Plus, you’ll be leveraging your sales reps in a highly efficient way. They’ll be spending their time with your best prospects.
I love desserts. The more, the merrier. At our house, there are as many desserts as people at dinner. But in the case of your recipe for revenue generation, let’s focus on two of the best desserts, which are customer campaigns and sales process upgrades.
Marketing to customers is often subverted when you start talking about revenue generation. People think revenue almost always comes from new customers, new logos and new projects when in fact the best place to look for new revenue is your current customers.
They already know you, like you and trust you. They’re already buying from you and hopefully having a great experience. But how many of your customers purchase everything you offer? Probably not many.
While you’re designing your prospect campaigns in 2022, spend some time designing monthly customer campaigns, too. Make them about your customers, not about you. Don’t talk about products or services but rather about the business outcomes your customers have derived from your products or services.
Simply sharing these stories will encourage current customers to ask about how they can get some of that value as well.
Sales process upgrades are the second dessert. If your customer campaigns are your apple or pumpkin pie, then the sales process upgrades are the chocolate.
Look for places in the sales process where momentum slows, stops or gets bumpy. We call that friction. You want to eliminate as much friction in the sales process as possible.
Do you have a place where prospects go dark? Do you have a place where prospects take longer than you expect to give you the direction or agree to move forward? Is your close rate lower than 50%?
Identify those areas and work to fix them, remove friction, smooth out the process and supplement the experience with additional educational content. Test these upgrades with a few opportunities and see how it works. If you find success, roll it out to everyone on the sales team.
Finally, the best meals are always paired with a bottle of fine wine, a cocktail or even an appropriate soft drink. Your revenue generation efforts are no different.
You’re going to enjoy your drink all through the meal, and you should be looking at ways to optimize the performance of your campaigns and general revenue operations every day. This effort never stops.
Make sure someone is assigned this role. Make sure they understand it’s their job to find optimizations inside marketing, sales and customer service. It’s their job to keep the technology running at an optimized level. It’s their job to make sure your data is accurate and that your dashboards reflect the performance of your efforts accurately.
Today’s revenue execution is omni-channel and highly complex.

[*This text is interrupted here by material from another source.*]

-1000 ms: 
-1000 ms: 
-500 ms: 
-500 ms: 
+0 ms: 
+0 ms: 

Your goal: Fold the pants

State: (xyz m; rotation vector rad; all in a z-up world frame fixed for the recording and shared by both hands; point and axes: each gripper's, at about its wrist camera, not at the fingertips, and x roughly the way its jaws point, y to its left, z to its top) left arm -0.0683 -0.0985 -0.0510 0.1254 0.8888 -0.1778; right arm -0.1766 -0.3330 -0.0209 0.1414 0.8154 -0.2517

You need a team of people to ensure the operational side of marketing, sales and customer service is working perfectly or run the risk of your revenue grinding to a painful slowdown or halting altogether.
If it’s hard for you to find someone in the organization to handle this lift, consider working with a partner, contractor or agency to fill in this gap. They should bring best practices and expertise to hit the ground running, giving you a lift that might just be the difference between hitting and missing your revenue goals.